→ What the exercise asks:
Output each record exactly. Leave none out.

→ Data to examine:
*** Begin section ***

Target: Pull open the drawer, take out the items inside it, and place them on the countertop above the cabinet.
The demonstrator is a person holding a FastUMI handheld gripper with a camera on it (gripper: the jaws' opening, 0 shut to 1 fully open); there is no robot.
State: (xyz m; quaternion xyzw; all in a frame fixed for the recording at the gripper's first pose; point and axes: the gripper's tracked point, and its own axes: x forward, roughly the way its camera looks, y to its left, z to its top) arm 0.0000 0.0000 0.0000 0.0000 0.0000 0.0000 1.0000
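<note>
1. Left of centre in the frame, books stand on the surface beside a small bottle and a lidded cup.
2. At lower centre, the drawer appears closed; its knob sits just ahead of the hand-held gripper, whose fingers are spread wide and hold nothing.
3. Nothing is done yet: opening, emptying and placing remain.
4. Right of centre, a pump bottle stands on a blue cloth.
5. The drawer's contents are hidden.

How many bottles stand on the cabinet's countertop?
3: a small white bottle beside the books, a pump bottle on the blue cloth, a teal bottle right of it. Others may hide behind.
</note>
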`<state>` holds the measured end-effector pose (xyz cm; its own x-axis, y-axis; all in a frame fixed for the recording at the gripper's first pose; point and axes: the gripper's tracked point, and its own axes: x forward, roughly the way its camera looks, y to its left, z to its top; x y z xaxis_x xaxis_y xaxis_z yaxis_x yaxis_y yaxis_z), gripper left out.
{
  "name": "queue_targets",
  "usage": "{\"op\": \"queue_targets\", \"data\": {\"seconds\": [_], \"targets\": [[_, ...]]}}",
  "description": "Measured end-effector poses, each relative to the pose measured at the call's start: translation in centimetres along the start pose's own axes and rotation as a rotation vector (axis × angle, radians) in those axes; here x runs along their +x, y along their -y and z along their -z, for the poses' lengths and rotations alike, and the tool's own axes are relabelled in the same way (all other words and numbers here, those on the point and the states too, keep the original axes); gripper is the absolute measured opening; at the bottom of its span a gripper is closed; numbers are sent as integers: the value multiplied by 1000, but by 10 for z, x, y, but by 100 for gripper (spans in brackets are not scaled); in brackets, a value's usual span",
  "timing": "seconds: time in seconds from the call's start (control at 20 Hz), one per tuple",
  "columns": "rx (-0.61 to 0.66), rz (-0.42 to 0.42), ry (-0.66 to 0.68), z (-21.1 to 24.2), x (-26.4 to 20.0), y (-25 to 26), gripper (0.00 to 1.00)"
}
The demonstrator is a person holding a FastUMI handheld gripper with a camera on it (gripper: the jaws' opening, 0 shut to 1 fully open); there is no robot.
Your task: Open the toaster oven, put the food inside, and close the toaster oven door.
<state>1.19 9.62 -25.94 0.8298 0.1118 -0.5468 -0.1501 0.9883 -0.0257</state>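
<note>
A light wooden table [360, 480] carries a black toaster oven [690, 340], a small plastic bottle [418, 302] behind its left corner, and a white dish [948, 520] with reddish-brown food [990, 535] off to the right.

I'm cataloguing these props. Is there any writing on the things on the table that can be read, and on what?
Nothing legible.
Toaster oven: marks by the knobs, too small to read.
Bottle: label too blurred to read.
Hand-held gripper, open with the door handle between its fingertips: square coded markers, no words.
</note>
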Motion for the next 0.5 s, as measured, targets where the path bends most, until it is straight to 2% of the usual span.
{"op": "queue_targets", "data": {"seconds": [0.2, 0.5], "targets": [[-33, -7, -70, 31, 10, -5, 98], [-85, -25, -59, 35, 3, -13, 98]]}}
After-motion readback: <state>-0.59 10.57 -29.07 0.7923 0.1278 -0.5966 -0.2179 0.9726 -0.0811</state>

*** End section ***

→ Expected output:
Target: Pull open the drawer, take out the items inside it, and place them on the countertop above the cabinet.
The demonstrator is a person holding a FastUMI handheld gripper with a camera on it (gripper: the jaws' opening, 0 shut to 1 fully open); there is no robot.
State: (xyz m; quaternion xyzw; all in a frame fixed for the recording at the gripper's first pose; point and axes: the gripper's tracked point, and its own axes: x forward, roughly the way its camera looks, y to its left, z to its top) arm 0.0000 0.0000 0.0000 0.0000 0.0000 0.0000 1.0000
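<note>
1. Left of centre in the frame, books stand on the surface beside a small bottle and a lidded cup.
2. At lower centre, the drawer appears closed; its knob sits just ahead of the hand-held gripper, whose fingers are spread wide and hold nothing.
3. Nothing is done yet: opening, emptying and placing remain.
4. Right of centre, a pump bottle stands on a blue cloth.
5. The drawer's contents are hidden.

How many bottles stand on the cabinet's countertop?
3: a small white bottle beside the books, a pump bottle on the blue cloth, a teal bottle right of it. Others may hide behind.
</note>
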`<state>` holds the measured end-effector pose (xyz cm; its own x-axis, y-axis; all in a frame fixed for the recording at the gripper's first pose; point and axes: the gripper's tracked point, and its own axes: x forward, roughly the way its camera looks, y to its left, z to its top; x y z xaxis_x xaxis_y xaxis_z yaxis_x yaxis_y yaxis_z), gripper left out.
{
  "name": "queue_targets",
  "usage": "{\"op\": \"queue_targets\", \"data\": {\"seconds\": [_], \"targets\": [[_, ...]]}}",
  "description": "Measured end-effector poses, each relative to the pose measured at the call's start: translation in centimetres along the start pose's own axes and rotation as a rotation vector (axis × angle, radians) in those axes; here x runs along their +x, y along their -y and z along their -z, for the poses' lengths and rotations alike, and the tool's own axes are relabelled in the same way (all other words and numbers here, those on the point and the states too, keep the original axes); gripper is the absolute measured opening; at the bottom of its span a gripper is closed; numbers are sent as integers: the value multiplied by 1000, but by 10 for z, x, y, but by 100 for gripper (spans in brackets are not scaled); in brackets, a value's usual span",
  "timing": "seconds: time in seconds from the call's start (control at 20 Hz), one per tuple",
  "columns": "rx (-0.61 to 0.66), rz (-0.42 to 0.42), ry (-0.66 to 0.68), z (-21.1 to 24.2), x (-26.4 to 20.0), y (-25 to 26), gripper (0.00 to 1.00)"
}
The demonstrator is a person holding a FastUMI handheld gripper with a camera on it (gripper: the jaws' opening, 0 shut to 1 fully open); there is no robot.
Your task: Open the toaster oven, put the food inside, and close the toaster oven door.
<state>1.19 9.62 -25.94 0.8298 0.1118 -0.5468 -0.1501 0.9883 -0.0257</state>
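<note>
A light wooden table [360, 480] carries a black toaster oven [690, 340], a small plastic bottle [418, 302] behind its left corner, and a white dish [948, 520] with reddish-brown food [990, 535] off to the right.

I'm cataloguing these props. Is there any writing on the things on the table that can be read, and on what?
Nothing legible.
Toaster oven: marks by the knobs, too small to read.
Bottle: label too blurred to read.
Hand-held gripper, open with the door handle between its fingertips: square coded markers, no words.
</note>
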Motion for the next 0.5 s, as measured, targets where the path bends most, until it is straight to 2% of the usual span.
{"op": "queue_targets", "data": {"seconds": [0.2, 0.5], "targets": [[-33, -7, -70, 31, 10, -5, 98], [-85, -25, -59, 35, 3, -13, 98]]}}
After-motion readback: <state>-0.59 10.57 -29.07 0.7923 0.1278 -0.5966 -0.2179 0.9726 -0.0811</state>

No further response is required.